AVATAR: FIRE AND ASH

AVATAR: FIRE AND ASH | REZENSION
Für uns gesehen hat den Film Djamila Zünd
Grosse Erwartungen
Den neuen Film von James Cameron als Flop zu bezeichnen, mag hart sein, doch Avatar: Fire and Ash hinterlässt trotz enormer Vorschusslorbeeren ein Gefühl der Ernüchterung. Beflügelt vom Enthusiasmus prominenter Stimmen – darunter Guillermo del Toro, der den Film als Höhepunkt von Camerons Saga bezeichnete – waren die Erwartungen entsprechend hoch.
Technisch überwältigend
Auf technischer Ebene bleibt Cameron weiterhin ohne ernsthafte Konkurrenz. Die visuellen Leistungen sind überwältigend, die Innovationen bei Unterwasser-Drehs beeindruckend, die Immersion der Schauspieler:innen nahezu vollständig. Als audiovisuelles Ereignis funktioniert der Film makellos, die handwerkliche Kontrolle ist unbestreitbar.
Erzählerisch ermüdend
Gerade im Kontrast zu dieser ästhetischen Wucht treten die erzählerischen Schwächen deutlich hervor. Während Avatar (2009) epischen Atem, eine fast dokumentarische Erkundung einer fremden Welt und ihres Ökosystems sowie ein klares ökologisches Anliegen verband und der zweite Teil mit einer aussergewöhnlich imaginierten Unterwasserwelt überzeugte, fehlt diesem neuen Kapitel der erzählerische Zug. Die intensiv beworbene «Welt der Asche» bleibt erstaunlich unterbelichtet. Über dreieinviertel Stunden hinweg wiederholt Avatar: Fire and Ash im Wesentlichen Motive, die bereits in der Kommunikation im Vorfeld angelegt waren.
Flaue Figuren
Auch die Figurenzeichnung wirkt zunehmend ausgehöhlt. Jake Sully, Neytiri und ihre Kinder verlieren an Tiefe und Kontur, Nebenfiguren bleiben funktional oder austauschbar.

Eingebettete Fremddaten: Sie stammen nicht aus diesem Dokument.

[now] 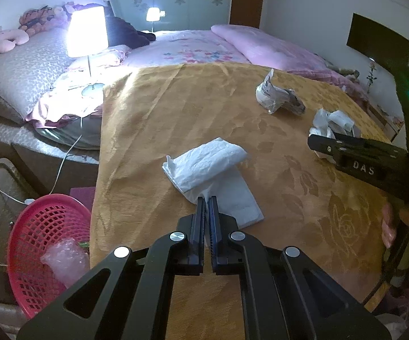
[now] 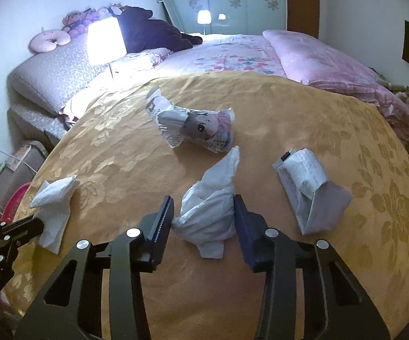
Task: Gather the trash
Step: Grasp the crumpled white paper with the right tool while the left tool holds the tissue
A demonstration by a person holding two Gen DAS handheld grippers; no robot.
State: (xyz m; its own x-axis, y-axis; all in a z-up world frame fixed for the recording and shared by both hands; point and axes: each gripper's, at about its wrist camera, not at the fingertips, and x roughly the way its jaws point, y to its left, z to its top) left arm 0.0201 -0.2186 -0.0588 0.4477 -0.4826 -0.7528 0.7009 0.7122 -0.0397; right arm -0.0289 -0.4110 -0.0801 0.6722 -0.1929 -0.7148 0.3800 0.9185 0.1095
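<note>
My left gripper (image 1: 207, 198) is shut on the near end of a white tissue (image 1: 204, 164) lying on the gold tablecloth (image 1: 153, 119); the same tissue shows in the right wrist view (image 2: 54, 198). My right gripper (image 2: 203, 206) is open, its jaws on either side of a crumpled white tissue (image 2: 208, 206), touching or nearly touching it. A crumpled printed wrapper (image 2: 193, 130) lies beyond it, also in the left wrist view (image 1: 278, 96). A folded grey-white packet (image 2: 309, 189) lies to the right.
A red mesh basket (image 1: 34, 226) with clear plastic inside stands on the floor left of the table. A bed with pink bedding (image 1: 204, 48) and a lit lamp (image 1: 86, 31) lies behind. Cables trail on the floor at left.
</note>
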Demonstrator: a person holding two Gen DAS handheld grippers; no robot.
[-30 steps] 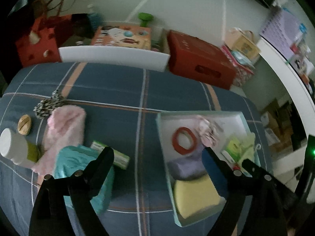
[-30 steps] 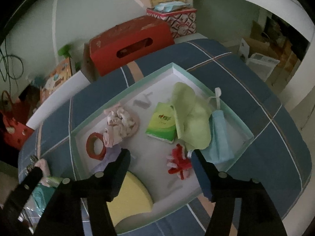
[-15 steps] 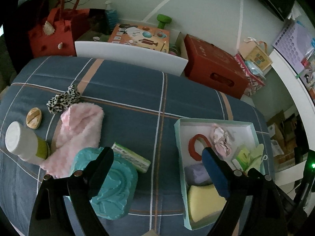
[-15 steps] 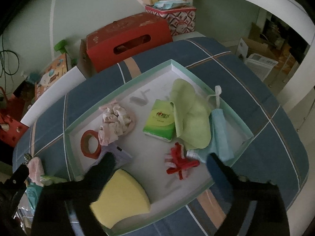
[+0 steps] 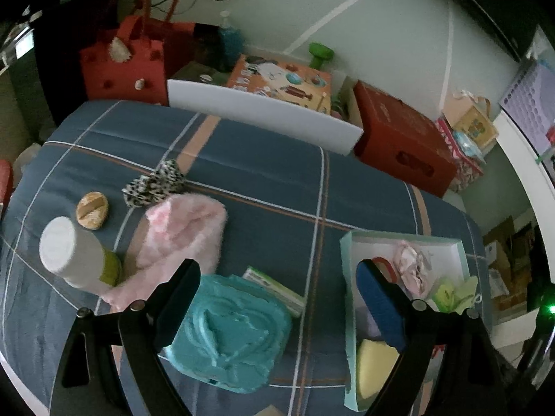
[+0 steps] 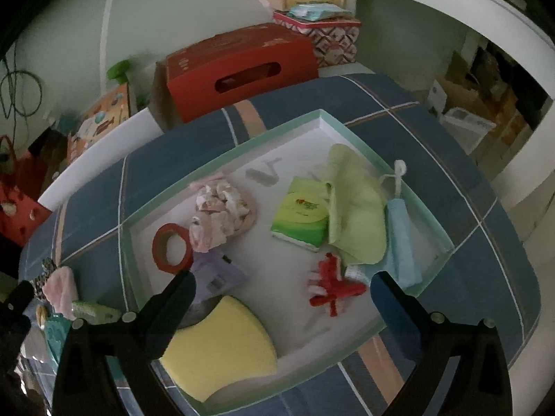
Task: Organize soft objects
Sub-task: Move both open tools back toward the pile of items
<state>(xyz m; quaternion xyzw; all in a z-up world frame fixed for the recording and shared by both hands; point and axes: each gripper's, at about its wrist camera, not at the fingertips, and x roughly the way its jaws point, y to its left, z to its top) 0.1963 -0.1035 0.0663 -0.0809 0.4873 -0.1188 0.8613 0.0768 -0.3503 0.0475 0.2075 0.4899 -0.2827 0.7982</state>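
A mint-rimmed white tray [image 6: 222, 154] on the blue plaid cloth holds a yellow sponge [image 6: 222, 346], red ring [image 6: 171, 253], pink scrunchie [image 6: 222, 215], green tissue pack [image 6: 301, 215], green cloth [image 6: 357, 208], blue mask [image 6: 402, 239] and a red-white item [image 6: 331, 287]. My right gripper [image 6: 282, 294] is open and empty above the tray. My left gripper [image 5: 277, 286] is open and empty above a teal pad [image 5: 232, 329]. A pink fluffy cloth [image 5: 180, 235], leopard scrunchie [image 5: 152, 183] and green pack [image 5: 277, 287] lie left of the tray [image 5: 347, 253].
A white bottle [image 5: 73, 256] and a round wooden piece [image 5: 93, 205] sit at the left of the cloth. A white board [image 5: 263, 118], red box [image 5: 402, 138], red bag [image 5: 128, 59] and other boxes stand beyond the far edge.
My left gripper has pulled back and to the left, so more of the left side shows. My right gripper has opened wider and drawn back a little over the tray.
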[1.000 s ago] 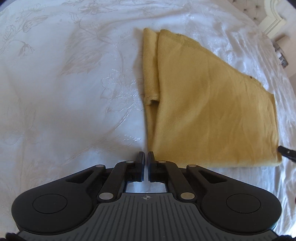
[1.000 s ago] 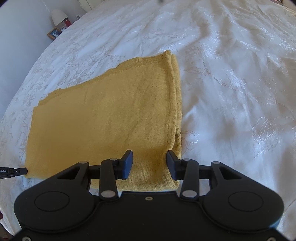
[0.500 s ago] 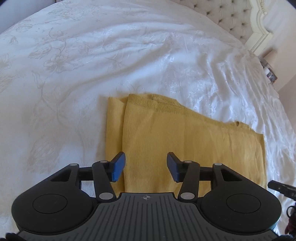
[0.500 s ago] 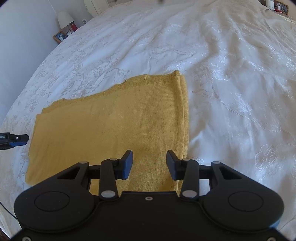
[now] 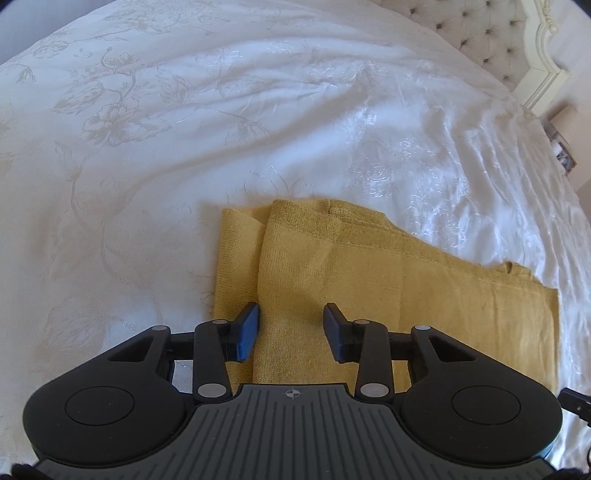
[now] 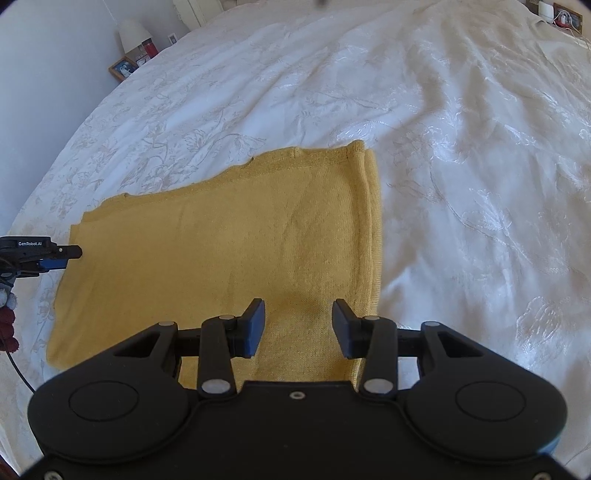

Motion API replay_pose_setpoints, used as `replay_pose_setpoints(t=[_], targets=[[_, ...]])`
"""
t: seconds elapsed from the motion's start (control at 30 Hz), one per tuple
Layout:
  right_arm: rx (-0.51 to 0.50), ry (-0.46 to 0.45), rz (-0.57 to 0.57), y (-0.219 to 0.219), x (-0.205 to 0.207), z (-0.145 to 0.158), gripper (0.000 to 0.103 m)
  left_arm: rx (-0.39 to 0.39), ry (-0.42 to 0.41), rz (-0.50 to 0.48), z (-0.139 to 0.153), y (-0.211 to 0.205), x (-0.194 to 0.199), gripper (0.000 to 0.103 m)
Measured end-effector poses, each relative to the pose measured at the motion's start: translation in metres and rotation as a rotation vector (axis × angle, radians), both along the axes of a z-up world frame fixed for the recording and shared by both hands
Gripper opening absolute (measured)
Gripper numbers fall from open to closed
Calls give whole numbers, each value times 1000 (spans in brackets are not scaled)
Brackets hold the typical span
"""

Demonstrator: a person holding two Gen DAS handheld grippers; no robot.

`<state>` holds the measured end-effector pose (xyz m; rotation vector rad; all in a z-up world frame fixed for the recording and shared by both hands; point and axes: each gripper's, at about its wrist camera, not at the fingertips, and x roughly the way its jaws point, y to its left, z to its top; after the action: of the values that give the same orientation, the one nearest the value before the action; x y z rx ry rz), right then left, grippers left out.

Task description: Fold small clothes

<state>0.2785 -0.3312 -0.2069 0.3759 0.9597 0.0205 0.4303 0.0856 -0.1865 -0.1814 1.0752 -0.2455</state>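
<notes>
A mustard-yellow knitted garment lies folded flat on the white bedspread, its folded layers stepped along the left edge. My left gripper hovers over the garment's near left part; its jaws are closing, with cloth below them but none pinched. In the right wrist view the garment spreads to the left. My right gripper hangs open above its near right edge, holding nothing. The left gripper's tip shows at the garment's far left side.
The embroidered bedspread stretches wide around the garment. A tufted headboard stands at the top right of the left wrist view. A lamp and a picture frame sit beside the bed.
My left gripper went from shut beside the garment's near edge to jaws apart over its left part. The right view drew back a little; the garment lies unchanged.
</notes>
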Motion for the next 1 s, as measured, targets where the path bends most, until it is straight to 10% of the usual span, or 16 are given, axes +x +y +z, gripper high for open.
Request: replay_pose_setpoints(t=[0.1,0.47,1.0], targets=[[4,1,1,0,1,0,50,-20,5,-12,-2,-4,-1,7],[-14,-26,36,0,20,2,50,128,-59,-51,3,-1,-6,7],[-79,41,-69,-20,62,-16,65,110,-11,73,15,2,0,51]])
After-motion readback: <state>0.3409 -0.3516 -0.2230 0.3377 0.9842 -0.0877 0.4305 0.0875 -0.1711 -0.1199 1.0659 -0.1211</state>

Trotz ungebrochener visueller Pracht entsteht der Eindruck einer späten Variation – eher einer alternativen Fortführung des zweiten Teils als der konsequenten Zuspitzung eines monumentalen Epos.
Fazit
Avatar: Fire and Ash bleibt ein technisch beeindruckendes Kinoereignis, das visuell überwältigt, erzählerisch jedoch hinter seinem eigenen Anspruch zurückbleibt. Ein Film von grosser Schau, aber mit erstaunlich geringer innerer Resonanz.